Today’s forecast is the first since spring to call for snow, which means winter is here. As we enter into the snowy season, there’s a big thing that is currently in the back of every teacher and student’s mind: will we have real snow days?
Currently, the district superintendent cancels school when weather conditions make it too dangerous to go to school or learn at school. While this usually happens due to heavy snow and ice, inclement weather days can also be called for severe wind, below-freezing temperatures, or weather so cold that buses won’t start. On these days, buildings close and students and staff stay home.
The issue with this is that we still have to go to school even when we cannot go into the school. On inclement weather days, students are expected to have synchronous classes at home via Webex. We have to log on, get our attendance taken, listen to the lecture, and then spend the rest of the day going into Schoology and completing our work from home.
This started right after we came back in person after COVID under our old superintendent, Dr. Don Haddad, and we’ve endured these “work from home” days for four years. Far from a trend, we are an outlier with this policy: not a single neighboring school district—Boulder, Thompson, Estes Park, East Grand, and Welds 1, 5, and 8—requires remote learning on bad weather days. This isn’t due to money or access either: Denver, JeffCo, Douglas County, Cherry Creek, Aurora, and Adams 12 are all larger than St. Vrain, and not a single one requires remote learning during inclement weather.
Granted, we aren’t the only ones. Poudre Schools have the option for virtual learning if inclement weather is known well in advance. The biggest school district in the US has also done it: last year, New York City public schools robbed 1 million students of their first snow day in two years by requiring virtual learning.
But just because others had the same bad idea doesn’t make the idea better. Now that there’s a new superintendent in SVVSD, it’s time to drop this failed experiment and bring back the traditional no-requirement snow days.
One reason these “work from home” days are pointless is because of the “lessons” we get on those days. It’s pretty rare that a teacher does adjust their plans to deliver what they were going to teach in an all-online format. Most of the time, teachers either have special “snow day” lessons that don’t tie into the unit or topics we’re learning, or they have a quick check-in and easy attendance assignment, which is just a waste of everyone’s time. This is without even going into elective classes like Ceramics, Ironworks, Drama, and Study Hall that don’t really have work that can be done at home or a need to make up missed class time.
It’s not like students log on anyway—Frederick teachers say that roughly half of all students log onto their lesson for attendance. Some accidentally sleep in, some forget that there is online class, and some just don’t feel like showing up. Holding a class with only half the students and assigning something that only a few students will complete is a waste of time for teachers. For students, it’s worse: it’s not only a waste of time for those that show up, but also it lowers the grades and hurts the attendance of those who don’t show up.
This is unfair to the students that can’t show up. When snow days come, so do power and internet outages, and some students (and teachers) are not able to log onto their virtual classroom. There are also some families that don’t have the internet bandwidth to have every child streaming live video and audio at the same time.
Speaking of families, parents are also affected by bad weather and may need the internet for a work-at-home day, which takes priority over learn-from-home time. The reverse is also true: a parent could still have to go into work, and their high schooler has to babysit all the younger siblings that would otherwise be in school—which means they have more important things to do than learn.
Having the old snow days back is not just to skip school on a random day but to create equity among students. Inclement weather days should be a mental health break for all students and teachers. If someone is falling super behind, it could be a day to catch up on schoolwork, but it shouldn’t have to be a day to take on more difficulty.
It’s more than just that worthwhile learning doesn’t actually happen during these virtual work-from-home days—students actually learn more with a traditional snow day. The learning isn’t academic, though—it’s practical.
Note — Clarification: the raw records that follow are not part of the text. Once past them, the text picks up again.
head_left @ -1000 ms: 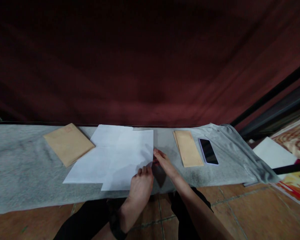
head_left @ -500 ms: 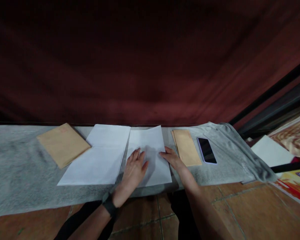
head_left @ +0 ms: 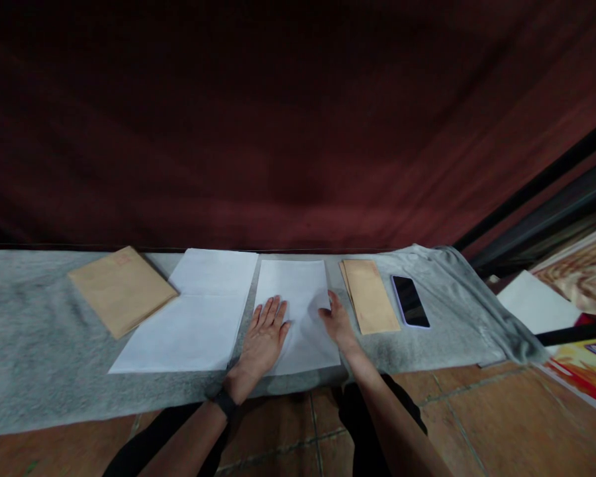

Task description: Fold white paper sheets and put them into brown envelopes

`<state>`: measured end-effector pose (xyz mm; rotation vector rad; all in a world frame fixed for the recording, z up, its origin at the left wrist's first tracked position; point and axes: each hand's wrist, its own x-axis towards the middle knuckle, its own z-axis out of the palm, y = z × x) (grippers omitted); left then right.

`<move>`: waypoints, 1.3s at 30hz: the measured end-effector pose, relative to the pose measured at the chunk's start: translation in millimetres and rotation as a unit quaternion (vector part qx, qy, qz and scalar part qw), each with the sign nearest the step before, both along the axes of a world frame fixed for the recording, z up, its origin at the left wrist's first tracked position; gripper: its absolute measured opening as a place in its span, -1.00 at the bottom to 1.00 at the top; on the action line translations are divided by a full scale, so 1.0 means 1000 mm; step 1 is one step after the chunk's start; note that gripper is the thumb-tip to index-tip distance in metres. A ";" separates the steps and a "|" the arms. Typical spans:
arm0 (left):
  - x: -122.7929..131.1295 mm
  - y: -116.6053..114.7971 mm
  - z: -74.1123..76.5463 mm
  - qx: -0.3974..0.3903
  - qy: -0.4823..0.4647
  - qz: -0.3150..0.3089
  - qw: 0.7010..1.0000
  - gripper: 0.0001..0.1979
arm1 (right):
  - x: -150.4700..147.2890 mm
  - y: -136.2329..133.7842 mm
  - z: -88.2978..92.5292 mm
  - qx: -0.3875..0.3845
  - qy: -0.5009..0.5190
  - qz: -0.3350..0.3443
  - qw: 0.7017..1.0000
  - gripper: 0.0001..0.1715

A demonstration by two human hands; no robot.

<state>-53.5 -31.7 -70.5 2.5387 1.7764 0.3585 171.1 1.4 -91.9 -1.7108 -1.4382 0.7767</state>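
In front of me a white sheet of paper lies on the grey cloth. My left hand rests flat on its left part, fingers stretched out, with a dark watch on the wrist. At the sheet's right edge is my right hand, its thumb apart from the bent fingers and touching the paper. Whether the paper is pinched there is hard to see. Left of the sheet lies a stack of white paper with a crease across it.
Brown envelopes overlap the paper stack's left side. More narrow brown envelopes lie right of my right hand, beside a phone. A dark red curtain hangs behind the grey cloth. Tiled floor shows below.
The sheet's raised far right corner has come down and the sheet now lies flatter. My left hand has flattened on it. My right hand has turned more upright at the edge.
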 end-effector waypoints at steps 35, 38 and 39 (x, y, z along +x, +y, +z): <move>0.005 0.049 -0.003 0.020 -0.013 0.004 1.000 -0.43 | -0.101 0.102 0.022 0.082 -0.267 0.204 0.938 -0.43; 0.005 0.051 -0.010 0.026 -0.038 0.038 0.998 -0.38 | -0.078 0.103 0.018 0.078 -0.291 0.168 0.939 -0.34; 0.005 0.051 -0.011 0.026 -0.042 0.044 0.998 -0.37 | -0.069 0.102 0.017 0.074 -0.303 0.155 0.937 -0.32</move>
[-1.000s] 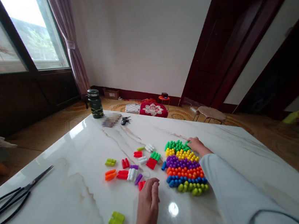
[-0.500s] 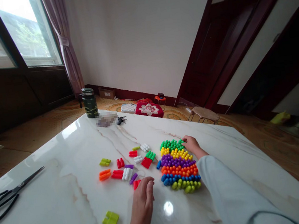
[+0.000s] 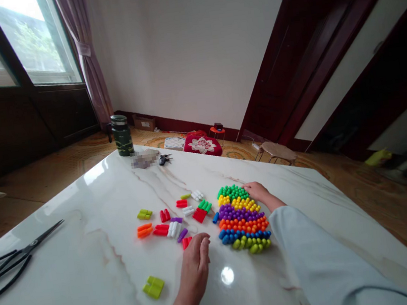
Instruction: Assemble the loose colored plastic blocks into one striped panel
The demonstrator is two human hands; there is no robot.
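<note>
A joined mat of colourful peg pieces (image 3: 242, 217) lies on the white marble table (image 3: 91, 267), banded green, yellow, purple, orange, blue and olive. My right hand (image 3: 256, 191) rests at its far right corner, fingers curled against the green row; whether it holds a piece is hidden. My left hand (image 3: 195, 263) lies flat and open on the table, fingertips beside a small red piece (image 3: 186, 242). Loose pieces are scattered left of the mat: orange (image 3: 144, 229), red (image 3: 160, 230), white (image 3: 172, 229), lime (image 3: 144, 213).
A lime piece (image 3: 153, 286) lies alone near my left wrist. Black scissors (image 3: 11, 263) lie at the table's left edge. A dark green jar (image 3: 121, 134), a blurred object and keys (image 3: 163, 159) sit at the far corner. A red cushion (image 3: 201, 145) and stool are on the floor.
My right hand has slid slightly along the mat's far edge over the green row. My left hand stays flat near the red piece. The view shifted a little.
</note>
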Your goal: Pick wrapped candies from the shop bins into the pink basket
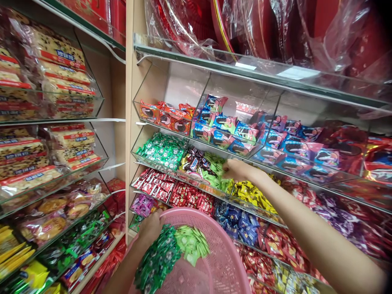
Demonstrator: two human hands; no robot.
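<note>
My left hand (pixel 152 226) is closed round the far-left rim of a pink plastic basket (pixel 226 245). Inside the basket lie a heap of dark green wrapped sweets (pixel 162 257) and a smaller pile of light green packets (pixel 192 243). My right hand (pixel 234 169) reaches into a clear shelf bin, at the right edge of its light green packets (pixel 214 161). Its fingers are curled down, and what they hold, if anything, is hidden. Left of that hand are brown Snickers bars (pixel 195 163); yellow-wrapped sweets (pixel 252 194) lie just below and to its right.
Clear dividers and shelf fronts edge the bins. Above my right hand are blue and pink cookie packs (pixel 225 122) under a glass shelf (pixel 260 73). Green-wrapped sweets (pixel 162 151) fill a bin further left. A side shelf holds wrapped pastry bars (pixel 67 90).
</note>
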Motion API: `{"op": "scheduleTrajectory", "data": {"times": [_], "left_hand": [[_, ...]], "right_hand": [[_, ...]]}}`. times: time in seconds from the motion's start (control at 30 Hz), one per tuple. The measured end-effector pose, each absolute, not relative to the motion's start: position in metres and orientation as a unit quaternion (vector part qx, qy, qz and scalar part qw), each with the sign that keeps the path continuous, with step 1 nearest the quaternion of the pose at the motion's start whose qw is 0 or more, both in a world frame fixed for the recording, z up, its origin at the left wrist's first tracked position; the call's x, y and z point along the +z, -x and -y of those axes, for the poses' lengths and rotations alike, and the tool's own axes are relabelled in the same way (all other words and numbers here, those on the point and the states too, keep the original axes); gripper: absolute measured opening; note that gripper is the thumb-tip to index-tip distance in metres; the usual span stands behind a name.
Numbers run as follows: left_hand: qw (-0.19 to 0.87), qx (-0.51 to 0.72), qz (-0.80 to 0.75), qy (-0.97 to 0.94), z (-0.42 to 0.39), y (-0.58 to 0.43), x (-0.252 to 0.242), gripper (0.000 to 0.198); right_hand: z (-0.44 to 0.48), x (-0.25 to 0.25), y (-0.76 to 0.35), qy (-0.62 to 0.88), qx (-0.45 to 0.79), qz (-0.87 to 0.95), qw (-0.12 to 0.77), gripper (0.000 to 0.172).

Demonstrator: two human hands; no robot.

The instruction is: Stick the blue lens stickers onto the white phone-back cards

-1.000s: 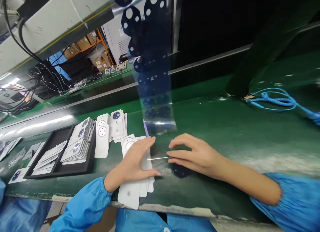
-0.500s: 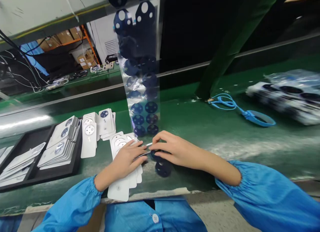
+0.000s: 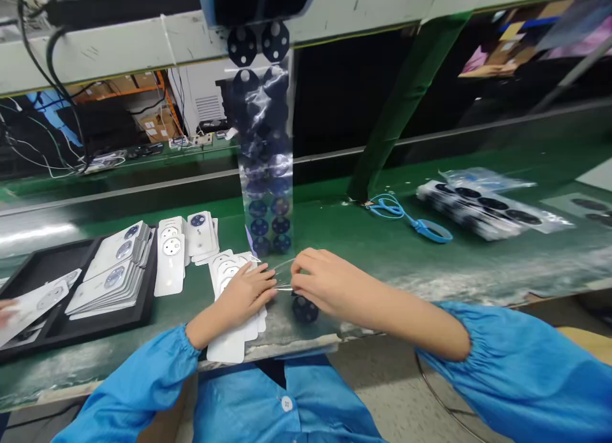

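My left hand (image 3: 243, 294) lies with its fingers stretched out over the fanned white phone-like back panels (image 3: 227, 344), its fingertips near the edge of a clear film (image 3: 285, 274). Opposite it, my right hand (image 3: 329, 278) pinches that film between thumb and fingers. Below the right fingers, a round dark disc with holes (image 3: 305, 309) shows on the bench; part of it is hidden. A long clear strip with paired dark discs (image 3: 269, 207) hangs from the shelf down to the bench just beyond my hands.
Left stands a black divided tray (image 3: 86, 334) with stacked panels. Another person's hand (image 3: 6, 312) holds a white panel (image 3: 41, 303) over it. More panels (image 3: 171, 255) lie beside the tray. At right are a blue wrist strap (image 3: 433, 231) and bundled disc sheets (image 3: 482, 207).
The view has shifted. My right hand has drawn the clear film a little, and less of the dark discs shows below it. At left, another person's hand has appeared with a panel.
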State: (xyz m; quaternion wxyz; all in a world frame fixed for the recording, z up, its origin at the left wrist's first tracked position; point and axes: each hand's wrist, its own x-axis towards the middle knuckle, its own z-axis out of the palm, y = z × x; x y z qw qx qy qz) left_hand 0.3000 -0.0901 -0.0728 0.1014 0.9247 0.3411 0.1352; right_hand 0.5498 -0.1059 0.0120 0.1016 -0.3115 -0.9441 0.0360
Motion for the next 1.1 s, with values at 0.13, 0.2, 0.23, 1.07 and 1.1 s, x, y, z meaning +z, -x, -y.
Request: {"op": "scheduleTrajectory", "data": {"times": [0.13,0.2,0.23,1.07,1.1], "left_hand": [[0.054,0.157,-0.325,-0.931,0.090,-0.302,-0.080,0.037],[0.023,0.173,-0.313,-0.933,0.092,-0.303,-0.081,0.040],[0.006,0.180,-0.301,-0.937,0.095,-0.302,-0.079,0.039],[-0.129,0.130,-0.387,-0.904,0.187,-0.258,-0.098,0.056],[-0.114,0.134,-0.384,-0.906,0.185,-0.256,-0.096,0.051]], "right_hand": [[0.112,0.037,-0.546,0.336,0.165,0.898,0.230,0.014],[0.106,0.040,-0.538,0.375,0.256,0.847,0.276,0.012],[0.102,0.038,-0.532,0.396,0.311,0.814,0.291,0.012],[0.035,-0.071,-0.446,0.444,0.729,0.474,0.215,0.038],[0.035,-0.070,-0.447,0.442,0.732,0.476,0.207,0.036]]}}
In an interview with Vox, Dr. Melanie Killen of the University of Maryland argues that snow days help children develop social cognition, which is basically knowing how to interact with other people. Killen, a professor of human development, says that while children regularly interact in a classroom, behavior is scripted and enforced; in contrast, social cognition is only really developed in unstructured, free-form social settings where normal rules are suspended—like a snow day.
Killen says that using inclement weather for virtual learning instead of a day away from school “undermines the power of peer interactions, which are fundamental for contributing to change and development.”
Killen argues that society has moved away from free-form play by trading recess for seat time and filling what were wild and spontaneous summers with structured activities and appointments. This is leading to rise in the number of children struggling with social cognition. While a single snow day wouldn’t reverse these trends, every opportunity for unstructured play is critical when the opportunities are scarce.
Snow days are not just a day off from school but a day off from everything: schedules, obligations, rules, and deadlines. And how we figure out what to do when given such freedom is important—it’s the best lesson a student could learn when the weather outside is frightful.
So Dr. Kapushion, instead of focusing on productivity, let’s focus on mental wellness. When the weather gets rough, students and families need less stress, not more. We’ve tried the work-at-home approach, and it’s clear that our new leadership should embrace the old ways.